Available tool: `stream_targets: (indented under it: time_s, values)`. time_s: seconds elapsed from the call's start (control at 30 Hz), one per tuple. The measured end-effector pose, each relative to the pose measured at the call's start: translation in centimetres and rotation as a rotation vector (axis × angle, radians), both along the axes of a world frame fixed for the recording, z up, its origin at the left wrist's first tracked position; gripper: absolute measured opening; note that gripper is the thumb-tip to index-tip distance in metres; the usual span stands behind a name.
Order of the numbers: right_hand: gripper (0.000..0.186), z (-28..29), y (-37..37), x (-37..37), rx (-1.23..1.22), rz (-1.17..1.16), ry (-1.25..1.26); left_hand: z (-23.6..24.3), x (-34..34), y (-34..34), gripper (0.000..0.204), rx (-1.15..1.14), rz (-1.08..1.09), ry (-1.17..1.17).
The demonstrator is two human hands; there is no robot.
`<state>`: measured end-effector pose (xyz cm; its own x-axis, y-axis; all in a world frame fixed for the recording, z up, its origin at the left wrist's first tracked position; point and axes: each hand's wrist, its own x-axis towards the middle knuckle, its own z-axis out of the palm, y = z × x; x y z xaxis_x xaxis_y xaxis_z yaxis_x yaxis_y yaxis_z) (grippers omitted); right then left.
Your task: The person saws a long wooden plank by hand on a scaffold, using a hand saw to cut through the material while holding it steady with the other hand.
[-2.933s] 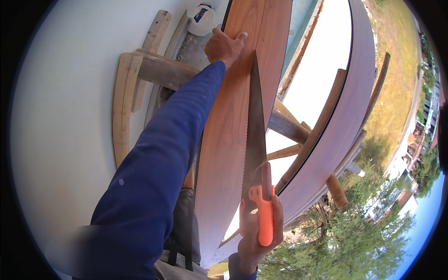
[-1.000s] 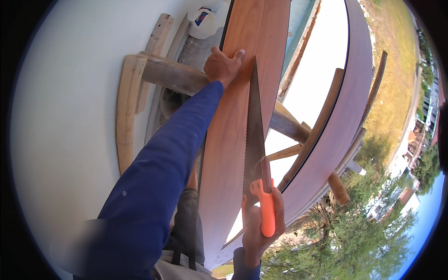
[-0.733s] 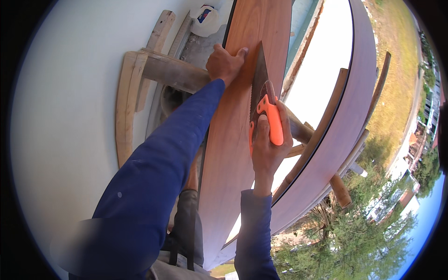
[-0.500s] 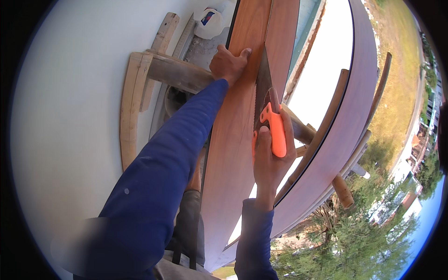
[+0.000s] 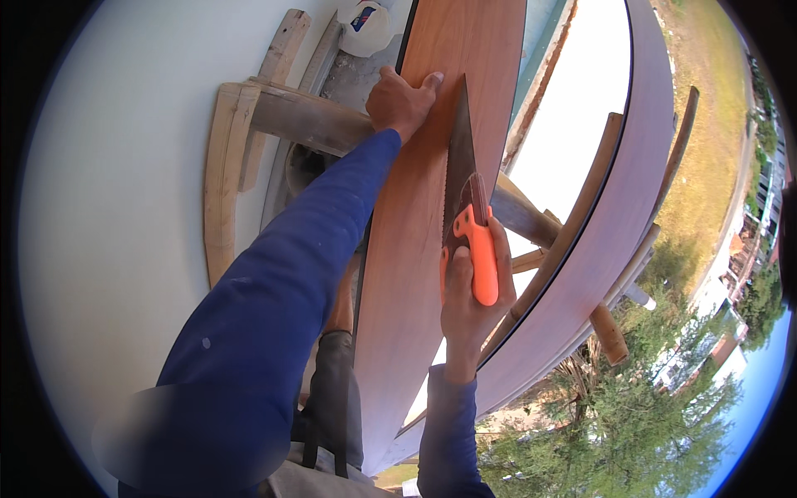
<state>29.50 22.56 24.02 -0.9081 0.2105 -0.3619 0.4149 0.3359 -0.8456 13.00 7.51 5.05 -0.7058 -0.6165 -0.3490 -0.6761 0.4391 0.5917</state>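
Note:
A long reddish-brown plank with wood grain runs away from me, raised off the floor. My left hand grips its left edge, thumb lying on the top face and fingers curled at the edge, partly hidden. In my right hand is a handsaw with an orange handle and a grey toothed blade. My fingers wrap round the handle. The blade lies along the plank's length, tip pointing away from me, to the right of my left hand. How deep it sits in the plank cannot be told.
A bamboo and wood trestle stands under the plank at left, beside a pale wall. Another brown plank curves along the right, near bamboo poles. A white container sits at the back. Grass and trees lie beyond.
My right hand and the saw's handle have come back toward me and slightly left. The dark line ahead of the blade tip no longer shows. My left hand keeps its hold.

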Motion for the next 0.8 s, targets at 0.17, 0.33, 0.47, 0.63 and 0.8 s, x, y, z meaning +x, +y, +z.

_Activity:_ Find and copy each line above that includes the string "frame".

_Response below:_
Available tool: `stream_targets: (indented under it: time_s, values)`. time_s: seconds elapsed from the call's start (control at 30 Hz), one per tuple. The measured end-effector pose, each relative to the pose measured at the call's start: translation in centimetres and rotation as a rotation vector (axis × angle, radians), both along the axes of a world frame fixed for the recording, z up, its origin at the left wrist's first tracked position; gripper: absolute measured opening; note that gripper is the thumb-tip to index-tip distance in metres; the usual span stands behind a name.
`<state>`: measured end-effector pose (xyz cm; its own x-axis, y-axis; all in a world frame fixed for the recording, z up, its origin at the left wrist's first tracked position; point and axes: each hand's wrist, its own x-axis towards the middle knuckle, its own z-axis out of the palm, y = z × x; x y z xaxis_x xaxis_y xaxis_z yaxis_x yaxis_y yaxis_z) (grippers omitted); right then left.

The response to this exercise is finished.